> [ACTIVITY]:
Which lines of the entries contain the string "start"? Copy each of them.
+++++
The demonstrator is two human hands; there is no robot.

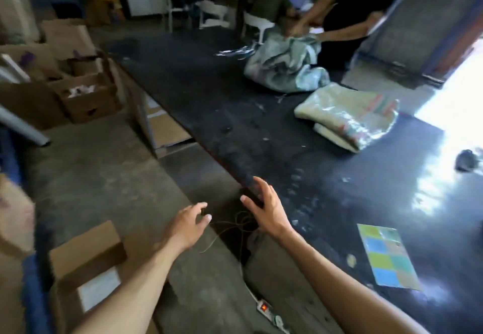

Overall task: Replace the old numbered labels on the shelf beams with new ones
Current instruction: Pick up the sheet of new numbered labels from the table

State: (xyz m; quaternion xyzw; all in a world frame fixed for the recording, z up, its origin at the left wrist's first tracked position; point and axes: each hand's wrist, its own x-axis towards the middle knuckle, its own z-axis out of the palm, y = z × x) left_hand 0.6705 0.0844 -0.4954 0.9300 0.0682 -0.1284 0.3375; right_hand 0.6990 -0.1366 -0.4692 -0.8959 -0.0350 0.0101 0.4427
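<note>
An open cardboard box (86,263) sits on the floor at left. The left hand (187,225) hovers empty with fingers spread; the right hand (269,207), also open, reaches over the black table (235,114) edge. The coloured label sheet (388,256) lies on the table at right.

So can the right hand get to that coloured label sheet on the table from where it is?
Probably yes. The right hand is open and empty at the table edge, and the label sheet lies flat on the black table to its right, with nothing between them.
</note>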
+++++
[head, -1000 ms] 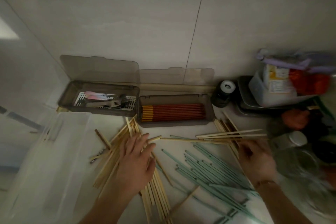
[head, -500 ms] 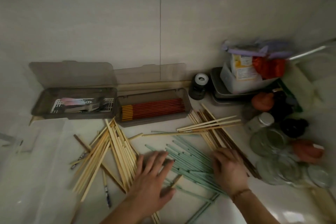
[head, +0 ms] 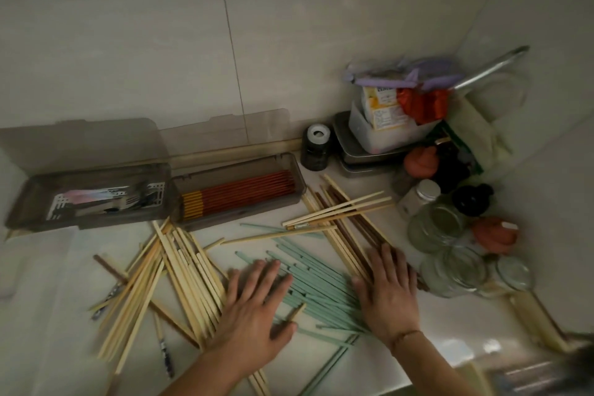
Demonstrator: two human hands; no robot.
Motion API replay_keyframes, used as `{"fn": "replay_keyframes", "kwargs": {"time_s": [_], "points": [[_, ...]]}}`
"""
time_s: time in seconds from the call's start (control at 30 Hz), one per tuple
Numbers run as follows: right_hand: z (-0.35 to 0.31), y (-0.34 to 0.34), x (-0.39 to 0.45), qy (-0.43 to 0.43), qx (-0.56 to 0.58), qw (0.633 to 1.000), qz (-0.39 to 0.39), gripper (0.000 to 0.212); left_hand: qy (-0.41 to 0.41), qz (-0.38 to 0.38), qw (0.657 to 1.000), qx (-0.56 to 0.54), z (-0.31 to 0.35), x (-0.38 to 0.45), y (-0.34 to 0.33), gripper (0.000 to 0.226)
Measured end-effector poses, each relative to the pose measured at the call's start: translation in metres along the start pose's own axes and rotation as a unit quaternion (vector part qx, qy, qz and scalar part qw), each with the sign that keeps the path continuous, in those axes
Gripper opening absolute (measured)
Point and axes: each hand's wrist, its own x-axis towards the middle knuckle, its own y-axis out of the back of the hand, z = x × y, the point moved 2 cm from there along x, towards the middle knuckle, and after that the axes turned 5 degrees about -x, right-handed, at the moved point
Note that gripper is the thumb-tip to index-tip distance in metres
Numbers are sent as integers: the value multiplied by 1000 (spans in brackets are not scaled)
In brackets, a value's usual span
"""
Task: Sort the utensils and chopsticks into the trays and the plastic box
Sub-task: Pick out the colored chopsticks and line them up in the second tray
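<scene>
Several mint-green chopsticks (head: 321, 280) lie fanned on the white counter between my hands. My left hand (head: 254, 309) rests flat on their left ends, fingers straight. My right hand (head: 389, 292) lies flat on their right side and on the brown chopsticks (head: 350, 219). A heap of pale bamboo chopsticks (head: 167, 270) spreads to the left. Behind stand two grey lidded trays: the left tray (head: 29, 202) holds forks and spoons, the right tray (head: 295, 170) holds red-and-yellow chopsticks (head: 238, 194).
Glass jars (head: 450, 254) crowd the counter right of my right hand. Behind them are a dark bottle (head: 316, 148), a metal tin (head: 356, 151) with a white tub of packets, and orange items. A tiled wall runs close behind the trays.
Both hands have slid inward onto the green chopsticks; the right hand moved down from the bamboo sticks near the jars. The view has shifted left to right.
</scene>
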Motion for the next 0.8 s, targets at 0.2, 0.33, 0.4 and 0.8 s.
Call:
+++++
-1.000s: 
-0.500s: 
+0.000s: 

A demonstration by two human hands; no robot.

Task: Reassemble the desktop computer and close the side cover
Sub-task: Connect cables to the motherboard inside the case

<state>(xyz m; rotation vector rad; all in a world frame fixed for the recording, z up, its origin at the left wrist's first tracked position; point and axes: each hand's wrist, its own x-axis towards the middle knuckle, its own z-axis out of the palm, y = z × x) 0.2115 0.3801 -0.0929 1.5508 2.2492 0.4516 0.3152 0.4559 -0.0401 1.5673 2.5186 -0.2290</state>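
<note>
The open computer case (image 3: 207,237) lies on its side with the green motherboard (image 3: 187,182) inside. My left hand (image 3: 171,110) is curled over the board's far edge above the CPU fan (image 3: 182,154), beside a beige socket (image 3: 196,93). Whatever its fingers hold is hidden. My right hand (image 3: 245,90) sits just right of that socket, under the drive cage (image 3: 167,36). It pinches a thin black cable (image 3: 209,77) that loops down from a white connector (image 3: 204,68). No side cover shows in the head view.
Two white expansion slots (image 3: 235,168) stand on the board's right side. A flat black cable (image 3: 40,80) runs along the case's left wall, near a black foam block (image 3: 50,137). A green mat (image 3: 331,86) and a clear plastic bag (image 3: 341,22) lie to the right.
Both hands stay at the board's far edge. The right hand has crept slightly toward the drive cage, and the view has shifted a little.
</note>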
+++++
> [FINAL ANSWER]:
time_s: time in seconds from the call's start (control at 30 Hz), one per tuple
Measured end-effector poses, each relative to the pose measured at the call's start: translation in metres along the start pose's own axes and rotation as a unit quaternion (vector part qx, qy, qz and scalar part qw), each with the sign that keeps the path continuous, in those axes

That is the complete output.